Extract from the entries below, exactly as given, only the lines from the line containing "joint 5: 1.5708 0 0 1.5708" to the line containing "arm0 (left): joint", both lines included.

Collected data:
——————————

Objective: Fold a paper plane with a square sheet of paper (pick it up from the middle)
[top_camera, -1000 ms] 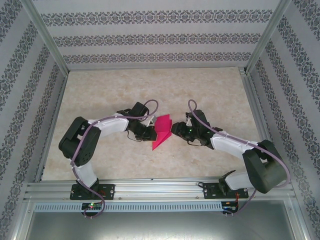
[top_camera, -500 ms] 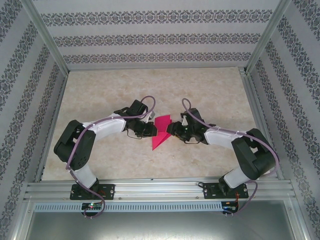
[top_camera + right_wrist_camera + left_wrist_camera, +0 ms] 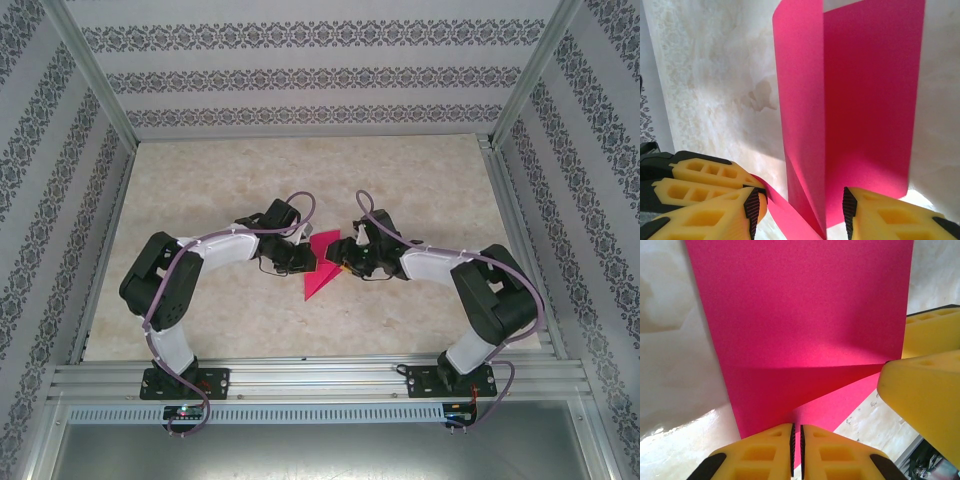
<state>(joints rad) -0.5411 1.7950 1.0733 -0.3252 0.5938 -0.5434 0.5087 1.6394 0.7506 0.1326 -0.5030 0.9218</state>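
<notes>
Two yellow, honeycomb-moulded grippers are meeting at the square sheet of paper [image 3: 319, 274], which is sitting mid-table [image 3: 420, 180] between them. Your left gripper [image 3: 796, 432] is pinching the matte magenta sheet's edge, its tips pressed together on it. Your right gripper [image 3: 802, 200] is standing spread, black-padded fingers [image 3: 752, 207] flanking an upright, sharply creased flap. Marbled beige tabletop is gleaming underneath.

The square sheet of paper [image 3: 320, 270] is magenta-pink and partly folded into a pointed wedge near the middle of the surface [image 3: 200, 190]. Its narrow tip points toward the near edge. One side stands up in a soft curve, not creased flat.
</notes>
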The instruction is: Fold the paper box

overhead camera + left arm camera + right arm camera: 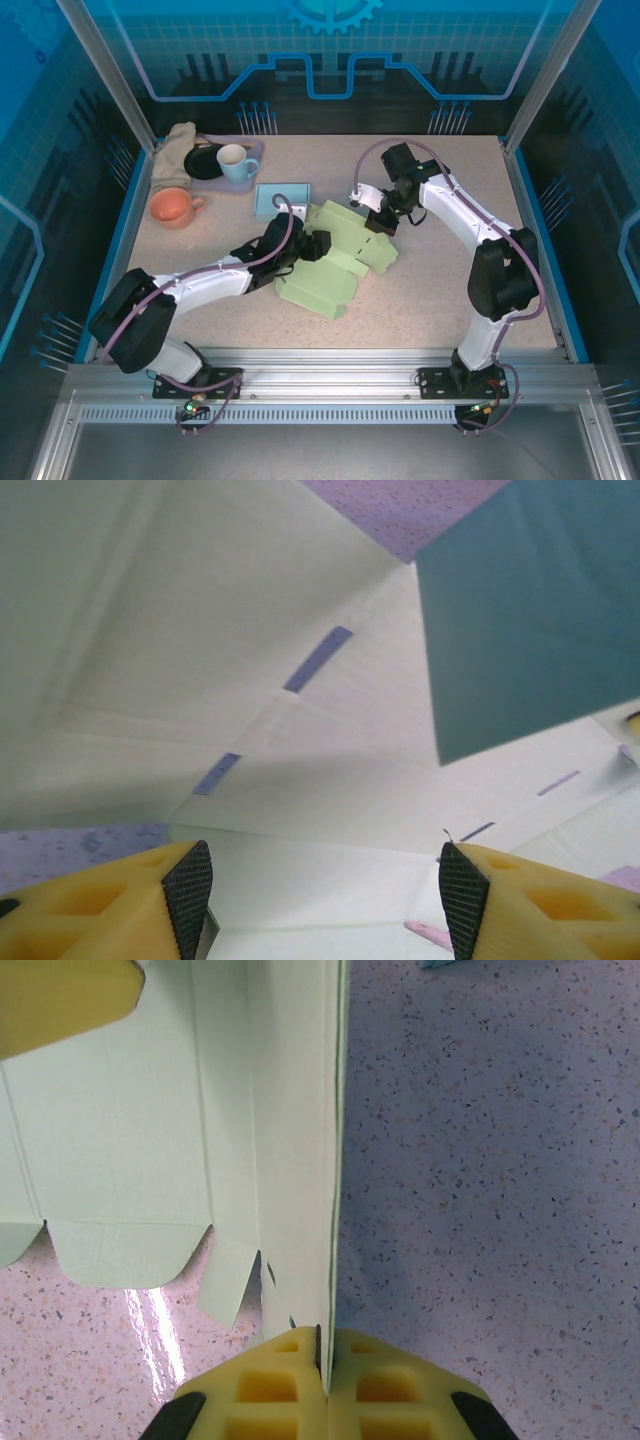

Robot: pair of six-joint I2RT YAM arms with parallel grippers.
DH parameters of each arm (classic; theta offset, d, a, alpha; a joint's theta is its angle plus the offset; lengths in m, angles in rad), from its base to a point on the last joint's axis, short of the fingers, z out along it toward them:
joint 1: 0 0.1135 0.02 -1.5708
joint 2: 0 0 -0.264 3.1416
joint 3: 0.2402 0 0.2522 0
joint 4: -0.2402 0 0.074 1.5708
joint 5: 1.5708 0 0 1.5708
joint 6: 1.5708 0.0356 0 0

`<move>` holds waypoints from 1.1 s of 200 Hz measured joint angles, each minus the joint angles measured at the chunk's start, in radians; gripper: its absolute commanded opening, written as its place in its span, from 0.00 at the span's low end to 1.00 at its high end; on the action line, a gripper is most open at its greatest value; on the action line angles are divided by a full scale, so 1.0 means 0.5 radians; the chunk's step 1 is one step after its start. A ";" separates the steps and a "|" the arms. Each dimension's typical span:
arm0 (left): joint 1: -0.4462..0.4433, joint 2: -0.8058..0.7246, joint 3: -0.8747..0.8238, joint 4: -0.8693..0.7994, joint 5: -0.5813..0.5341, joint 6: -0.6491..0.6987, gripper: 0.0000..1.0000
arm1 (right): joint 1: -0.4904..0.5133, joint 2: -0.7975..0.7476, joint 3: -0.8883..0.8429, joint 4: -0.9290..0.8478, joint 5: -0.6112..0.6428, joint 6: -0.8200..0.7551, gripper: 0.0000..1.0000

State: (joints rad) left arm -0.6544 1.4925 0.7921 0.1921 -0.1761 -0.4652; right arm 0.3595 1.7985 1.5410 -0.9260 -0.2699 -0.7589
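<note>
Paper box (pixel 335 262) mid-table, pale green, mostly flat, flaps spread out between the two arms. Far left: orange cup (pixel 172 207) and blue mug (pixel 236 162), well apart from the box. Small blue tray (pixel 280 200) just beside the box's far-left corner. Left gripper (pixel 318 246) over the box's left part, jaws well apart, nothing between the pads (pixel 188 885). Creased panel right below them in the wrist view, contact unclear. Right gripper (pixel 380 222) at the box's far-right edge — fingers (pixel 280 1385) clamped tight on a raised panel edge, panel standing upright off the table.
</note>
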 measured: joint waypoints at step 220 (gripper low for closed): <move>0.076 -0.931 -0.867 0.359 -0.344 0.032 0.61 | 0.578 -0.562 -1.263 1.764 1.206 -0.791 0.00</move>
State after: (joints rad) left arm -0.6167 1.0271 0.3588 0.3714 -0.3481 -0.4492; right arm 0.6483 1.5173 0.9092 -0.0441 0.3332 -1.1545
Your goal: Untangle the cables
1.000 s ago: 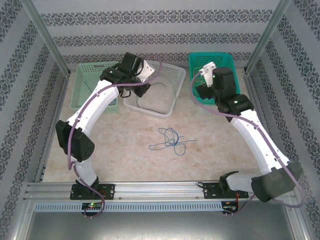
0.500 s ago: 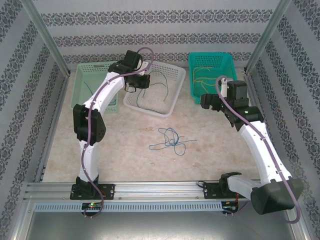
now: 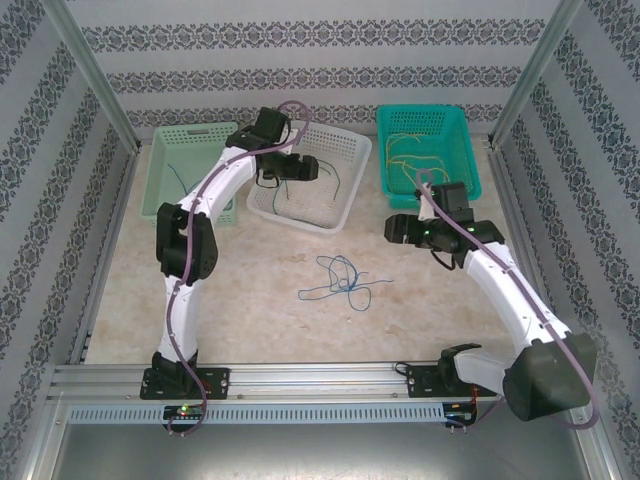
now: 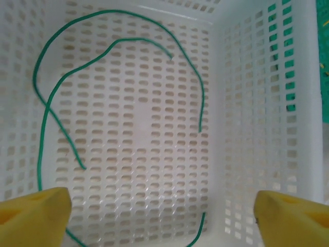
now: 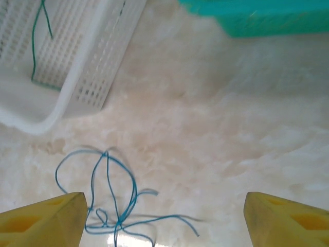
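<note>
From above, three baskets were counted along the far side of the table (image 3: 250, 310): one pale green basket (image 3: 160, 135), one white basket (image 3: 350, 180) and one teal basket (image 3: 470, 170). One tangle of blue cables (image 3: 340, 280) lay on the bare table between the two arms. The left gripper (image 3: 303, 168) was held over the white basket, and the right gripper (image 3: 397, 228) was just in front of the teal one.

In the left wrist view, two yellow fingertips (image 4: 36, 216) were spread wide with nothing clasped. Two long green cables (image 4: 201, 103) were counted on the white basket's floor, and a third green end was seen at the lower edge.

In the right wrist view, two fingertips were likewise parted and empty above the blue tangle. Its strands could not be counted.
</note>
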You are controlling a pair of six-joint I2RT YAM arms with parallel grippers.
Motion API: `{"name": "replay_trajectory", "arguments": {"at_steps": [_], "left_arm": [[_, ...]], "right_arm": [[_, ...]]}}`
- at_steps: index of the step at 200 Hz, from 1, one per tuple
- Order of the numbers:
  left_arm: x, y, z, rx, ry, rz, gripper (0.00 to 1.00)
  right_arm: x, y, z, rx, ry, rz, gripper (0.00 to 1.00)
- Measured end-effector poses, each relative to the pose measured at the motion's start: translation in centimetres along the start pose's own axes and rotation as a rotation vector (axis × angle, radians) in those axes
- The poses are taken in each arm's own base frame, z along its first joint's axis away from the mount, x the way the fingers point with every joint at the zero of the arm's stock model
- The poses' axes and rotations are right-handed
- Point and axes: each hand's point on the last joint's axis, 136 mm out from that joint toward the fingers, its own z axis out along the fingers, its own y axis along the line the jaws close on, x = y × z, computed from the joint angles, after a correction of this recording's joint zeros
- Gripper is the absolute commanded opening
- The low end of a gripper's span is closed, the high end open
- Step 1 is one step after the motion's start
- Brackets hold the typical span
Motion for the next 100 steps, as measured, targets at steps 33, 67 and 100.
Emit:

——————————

## [Expected output]
joint 5: 1.5708 0 0 1.5708
joint 6: 1.5708 0.0356 0 0

`<move>` holds waypoints from 1.1 s of 200 Hz measured joint angles, each minus the joint angles measured at the chunk's start, in radians; gripper: its absolute commanded opening, written as its place in its span, from 0.00 at the span's low end to 1.00 at its high end; on the action line, a gripper is most open at its greatest value; on the action line angles are divided by a full scale, so 1.0 means 0.5 radians; the chunk's step 1 is one step after its start. A ";" separates the steps and a "|" the arms. Each dimension's typical span:
arm0 (left): joint 1: -0.4462..0.4433, joint 2: -0.8058..0.7246, joint 3: -0.8747..0.8238, joint 4: -0.8693..0.7994, joint 5: -0.5813..0.5341, joint 6: -0.6491..0.6987, gripper: 0.0000..1.0000

This completes the exercise.